De forma predeterminada (es decir, sin especificar los parámetros de cifrado), la instantánea respaldada de una AMI se copia con su estado de cifrado original. Al copiar una AMI respaldada por una instantánea sin cifrar se obtiene una instantánea de destino idéntica que tampoco está cifrada. Si la AMI de origen está respaldada por una instantánea cifrada, cuando se copia se obtiene una instantánea de destino idéntica que se cifra con la misma clave de AWS KMS. Al copiar una AMI respaldada por varias instantáneas, de forma predeterminada, se conserva el estado de cifrado de origen en cada una de las instantáneas de destino.

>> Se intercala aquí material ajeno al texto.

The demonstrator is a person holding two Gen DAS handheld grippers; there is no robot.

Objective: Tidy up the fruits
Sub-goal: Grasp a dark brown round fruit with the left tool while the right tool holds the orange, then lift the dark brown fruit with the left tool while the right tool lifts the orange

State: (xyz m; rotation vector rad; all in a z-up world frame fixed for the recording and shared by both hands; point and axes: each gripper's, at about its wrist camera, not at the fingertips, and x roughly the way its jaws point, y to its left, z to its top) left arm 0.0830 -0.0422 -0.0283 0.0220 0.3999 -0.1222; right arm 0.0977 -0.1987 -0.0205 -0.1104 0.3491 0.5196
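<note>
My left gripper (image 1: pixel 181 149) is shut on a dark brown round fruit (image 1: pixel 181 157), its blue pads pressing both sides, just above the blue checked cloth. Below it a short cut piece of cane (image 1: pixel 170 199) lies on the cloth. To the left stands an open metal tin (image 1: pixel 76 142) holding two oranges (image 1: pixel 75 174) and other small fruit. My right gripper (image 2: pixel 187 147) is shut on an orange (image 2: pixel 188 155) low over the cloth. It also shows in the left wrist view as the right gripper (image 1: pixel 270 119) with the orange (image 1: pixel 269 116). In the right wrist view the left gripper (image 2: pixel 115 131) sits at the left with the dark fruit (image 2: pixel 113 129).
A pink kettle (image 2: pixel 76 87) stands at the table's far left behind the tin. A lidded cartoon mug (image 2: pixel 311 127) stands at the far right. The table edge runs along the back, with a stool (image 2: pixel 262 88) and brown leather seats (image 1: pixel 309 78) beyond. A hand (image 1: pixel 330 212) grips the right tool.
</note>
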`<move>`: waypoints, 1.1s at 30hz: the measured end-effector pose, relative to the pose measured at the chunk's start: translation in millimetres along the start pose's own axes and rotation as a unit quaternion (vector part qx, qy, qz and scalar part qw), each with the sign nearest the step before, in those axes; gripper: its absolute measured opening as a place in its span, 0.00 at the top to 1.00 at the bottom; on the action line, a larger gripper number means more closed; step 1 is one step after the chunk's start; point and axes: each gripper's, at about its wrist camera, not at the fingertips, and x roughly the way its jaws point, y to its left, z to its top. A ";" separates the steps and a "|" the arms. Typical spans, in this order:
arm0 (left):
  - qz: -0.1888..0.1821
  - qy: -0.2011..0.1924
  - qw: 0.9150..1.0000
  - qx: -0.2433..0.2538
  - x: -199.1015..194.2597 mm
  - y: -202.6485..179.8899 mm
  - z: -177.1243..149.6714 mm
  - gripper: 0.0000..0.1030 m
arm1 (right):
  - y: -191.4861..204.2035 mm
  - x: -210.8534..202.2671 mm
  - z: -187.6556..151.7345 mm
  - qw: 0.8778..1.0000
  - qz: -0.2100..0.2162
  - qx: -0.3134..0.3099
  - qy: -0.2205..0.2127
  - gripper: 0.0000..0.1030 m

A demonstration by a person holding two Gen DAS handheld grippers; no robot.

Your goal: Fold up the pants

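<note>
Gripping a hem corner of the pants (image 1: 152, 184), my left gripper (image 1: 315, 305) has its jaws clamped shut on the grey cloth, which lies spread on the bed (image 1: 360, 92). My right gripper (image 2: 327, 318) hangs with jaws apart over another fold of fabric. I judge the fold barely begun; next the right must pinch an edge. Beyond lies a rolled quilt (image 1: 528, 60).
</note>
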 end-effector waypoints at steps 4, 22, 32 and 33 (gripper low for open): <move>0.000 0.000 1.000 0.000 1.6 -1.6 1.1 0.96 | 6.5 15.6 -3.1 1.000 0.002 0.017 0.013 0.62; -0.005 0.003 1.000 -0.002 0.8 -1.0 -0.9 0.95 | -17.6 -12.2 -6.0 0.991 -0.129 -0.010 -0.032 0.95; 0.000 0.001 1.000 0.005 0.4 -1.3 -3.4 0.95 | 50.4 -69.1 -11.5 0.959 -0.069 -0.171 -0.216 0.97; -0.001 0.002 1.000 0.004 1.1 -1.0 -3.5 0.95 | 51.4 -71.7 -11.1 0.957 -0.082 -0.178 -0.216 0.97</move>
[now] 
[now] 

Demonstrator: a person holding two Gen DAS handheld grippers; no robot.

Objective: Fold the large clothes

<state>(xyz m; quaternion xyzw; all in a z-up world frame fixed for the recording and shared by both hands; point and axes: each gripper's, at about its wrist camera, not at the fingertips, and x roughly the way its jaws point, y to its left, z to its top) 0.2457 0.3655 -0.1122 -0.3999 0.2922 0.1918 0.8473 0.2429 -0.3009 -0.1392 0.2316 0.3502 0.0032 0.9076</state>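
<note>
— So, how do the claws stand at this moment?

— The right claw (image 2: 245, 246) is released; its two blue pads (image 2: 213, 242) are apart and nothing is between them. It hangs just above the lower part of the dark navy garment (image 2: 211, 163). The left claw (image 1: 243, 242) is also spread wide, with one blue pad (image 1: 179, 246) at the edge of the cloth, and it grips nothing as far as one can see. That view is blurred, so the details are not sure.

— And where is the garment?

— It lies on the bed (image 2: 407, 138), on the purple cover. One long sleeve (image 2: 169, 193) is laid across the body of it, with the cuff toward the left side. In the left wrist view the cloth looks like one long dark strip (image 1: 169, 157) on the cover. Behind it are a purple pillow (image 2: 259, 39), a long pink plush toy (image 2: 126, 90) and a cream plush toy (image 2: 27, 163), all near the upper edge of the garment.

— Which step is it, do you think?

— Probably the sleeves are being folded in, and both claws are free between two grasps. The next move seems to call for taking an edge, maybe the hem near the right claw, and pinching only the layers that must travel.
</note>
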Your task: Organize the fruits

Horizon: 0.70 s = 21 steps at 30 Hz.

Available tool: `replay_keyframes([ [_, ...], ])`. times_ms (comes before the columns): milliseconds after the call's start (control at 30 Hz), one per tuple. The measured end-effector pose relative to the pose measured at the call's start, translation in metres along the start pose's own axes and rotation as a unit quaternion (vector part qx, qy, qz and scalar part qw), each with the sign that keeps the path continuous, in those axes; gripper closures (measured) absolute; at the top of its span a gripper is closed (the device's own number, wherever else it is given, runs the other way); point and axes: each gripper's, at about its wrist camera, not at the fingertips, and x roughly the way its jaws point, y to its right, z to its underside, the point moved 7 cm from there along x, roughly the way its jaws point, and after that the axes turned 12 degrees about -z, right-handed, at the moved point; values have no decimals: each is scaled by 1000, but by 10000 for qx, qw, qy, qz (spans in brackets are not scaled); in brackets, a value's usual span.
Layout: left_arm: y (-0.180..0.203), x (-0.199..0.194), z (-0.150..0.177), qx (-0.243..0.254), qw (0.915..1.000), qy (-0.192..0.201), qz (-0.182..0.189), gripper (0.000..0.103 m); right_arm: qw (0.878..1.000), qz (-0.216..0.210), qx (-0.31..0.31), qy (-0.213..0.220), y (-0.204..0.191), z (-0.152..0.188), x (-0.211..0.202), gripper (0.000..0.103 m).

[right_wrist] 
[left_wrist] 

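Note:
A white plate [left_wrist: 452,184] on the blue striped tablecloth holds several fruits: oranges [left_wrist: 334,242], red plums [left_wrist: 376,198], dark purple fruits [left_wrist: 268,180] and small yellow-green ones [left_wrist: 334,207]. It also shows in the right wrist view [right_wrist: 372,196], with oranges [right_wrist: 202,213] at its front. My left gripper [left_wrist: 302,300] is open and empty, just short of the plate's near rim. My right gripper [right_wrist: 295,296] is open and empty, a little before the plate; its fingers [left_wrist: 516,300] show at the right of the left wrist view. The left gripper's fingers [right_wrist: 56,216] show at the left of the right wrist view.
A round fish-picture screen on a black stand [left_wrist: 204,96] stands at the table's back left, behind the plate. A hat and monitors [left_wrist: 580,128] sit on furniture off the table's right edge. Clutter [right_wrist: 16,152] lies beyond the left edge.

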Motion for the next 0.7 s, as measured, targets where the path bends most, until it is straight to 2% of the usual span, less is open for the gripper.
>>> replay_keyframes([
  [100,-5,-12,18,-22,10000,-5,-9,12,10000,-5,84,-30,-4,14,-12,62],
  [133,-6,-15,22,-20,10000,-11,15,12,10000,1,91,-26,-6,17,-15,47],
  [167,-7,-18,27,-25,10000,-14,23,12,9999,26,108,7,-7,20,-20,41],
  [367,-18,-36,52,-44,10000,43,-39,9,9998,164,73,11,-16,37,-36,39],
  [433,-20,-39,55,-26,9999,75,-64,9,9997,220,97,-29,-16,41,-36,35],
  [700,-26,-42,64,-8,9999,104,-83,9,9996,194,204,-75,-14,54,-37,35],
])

Si especifica los parámetros de cifrado mientras copia una AMI, puede cifrar o volver a cifrar sus instantáneas respaldadas. El siguiente ejemplo muestra un caso no predeterminado que aporta parámetros de cifrado a la acción CopyImage
para cambiar el estado de cifrado de la AMI del objetivo.
Copia de una AMI de origen sin cifrar en una AMI de destino cifrada
En este caso, una AMI respaldada por una instantánea raíz no cifrada se copia en una AMI con una instantánea raíz cifrada. La acción CopyImage
se invoca con dos parámetros de cifrado, incluida una clave administrada por el cliente. Como resultado, el estado de cifrado de la instantánea raíz cambia, de modo que la AMI de destino se respalda por una instantánea raíz que contiene los mismos datos que la instantánea de origen, pero cifrada con la clave especificada. Usted incurre en costos de almacenamiento de las instantáneas en ambas AMI, así como en cargos correspondientes a las instancias que lance desde cualquiera de las AMI.
nota
Habilitar el cifrado de forma predeterminada tiene el mismo efecto que configurar el parámetro Encrypted
en true
para todas las instantáneas de la AMI.
La configuración del parámetro Encrypted
cifra la única instantánea para esta instancia. Si no especifica el parámetro KmsKeyId
, la clave predeterminada administrada por el cliente se utiliza para cifrar la copia de la instantánea.
Para obtener más información acerca de la copia de AMIs con instantáneas cifradas, consulte Usar el cifrado con las AMI con respaldo de EBS.